Le copilote de l’Airbus A320 d’Indonesia AirAsia qui s’est abimé en mer de Java le 28 décembre, le Français Rémi Emmanuel Plésel, était le pilote actif (PF) sur ce premier tronçon entre Surabaya et Singapour.
L’information provient de Commission nationale indonésienne de sécurité des transports (NTSC) et se base sur les données recueillies par l’analyse des enregistreurs. L’équipage assurait une rotation Surabaya-Singapour-Semarang-Singapour-Surabaya.
Rien n’indique cependant pour l’instant une éventuelle erreur de pilotage.

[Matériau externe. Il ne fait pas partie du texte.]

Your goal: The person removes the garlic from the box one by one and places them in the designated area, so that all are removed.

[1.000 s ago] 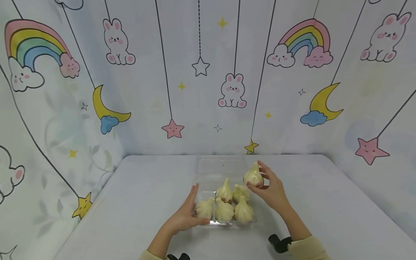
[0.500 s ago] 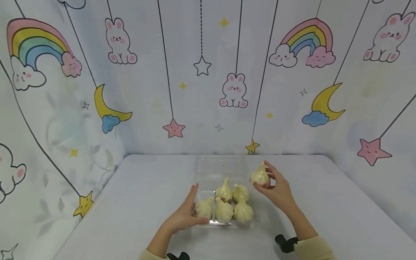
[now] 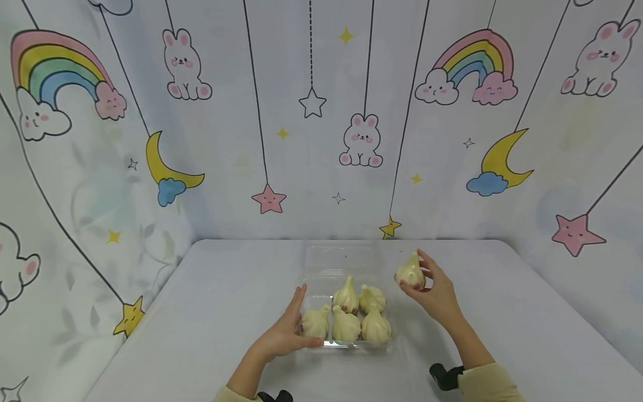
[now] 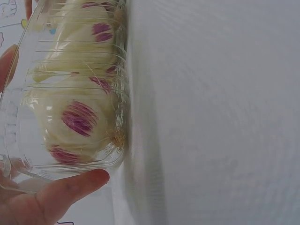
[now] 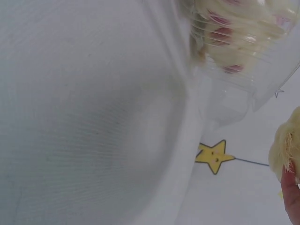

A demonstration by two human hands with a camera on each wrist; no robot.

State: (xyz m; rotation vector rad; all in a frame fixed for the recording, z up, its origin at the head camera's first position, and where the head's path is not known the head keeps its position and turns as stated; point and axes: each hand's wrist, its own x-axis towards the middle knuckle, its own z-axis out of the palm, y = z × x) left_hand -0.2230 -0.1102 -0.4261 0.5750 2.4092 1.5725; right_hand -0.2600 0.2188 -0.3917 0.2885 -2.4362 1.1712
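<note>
Off to the right of a clear plastic box (image 3: pixel 351 344), my right hand (image 3: pixel 439 296) holds a garlic bulb (image 3: pixel 410 274) in the air, pinched between thumb and fingers, its stem pointing up. The root end of that bulb (image 5: pixel 287 145) shows at the edge of the right wrist view. Several more garlic bulbs (image 3: pixel 346 325) sit inside the box in two rows; purple patches mark them in the left wrist view. My left hand (image 3: pixel 283 333) rests against the box's near left corner, fingers straight along its left side and thumb (image 4: pixel 77 187) along the front.
The box's transparent lid (image 3: pixel 341 258) lies folded back behind it. White cloth covers the table (image 3: pixel 226 290). A curtain (image 3: pixel 296 156) printed with rainbows, rabbits and stars hangs behind. Dark camera mounts (image 3: pixel 444 377) are strapped at both wrists.
My right hand has carried the garlic bulb to the right, away from above the box's back right side. The left hand and the box have stayed in place.
</note>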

Selon le NTSC, l’alarme de décrochage aurait également été activée durant la phase ascensionnelle rapide constatée et aurait retenti jusqu’à l’impact 3 minutes plus tard. L’appareil a quitté le niveau de vol 340 pour atteindre 37 400 pieds en 30 secondes.
L’OPL avait accumulé 2275 heures de vol sur les A320 de la compagnie low-cost indonésienne. Le Commandant de bord totalisait quant à lui plus de 20000 heures de vol, dont 6100 sur type.
Conformément à l’Annexe 13 de la Convention de l’OACI, le NTSC a déjà rendu son rapport préliminaire sur la catastrophe le 28 janvier. Ce rapport factuel n’a pas été rendu public.
En parallèle, l’armée indonésienne a annoncé le 27 janvier qu’elle avait décidé d’abandonner les recherches de victimes et les tentatives de remonter le fuselage, après quatre jours d’essais infructueux. Les équipes ont tenté de le récupérer avec des sacs de flottaison mais les filins se sont rompus, faisant retomber l’épave, qui s’est brisée en deux.
La recherche des victimes –seules 70 ont été retrouvées sur les 162 personnes à bord – sera prise en charge par le Basarnas.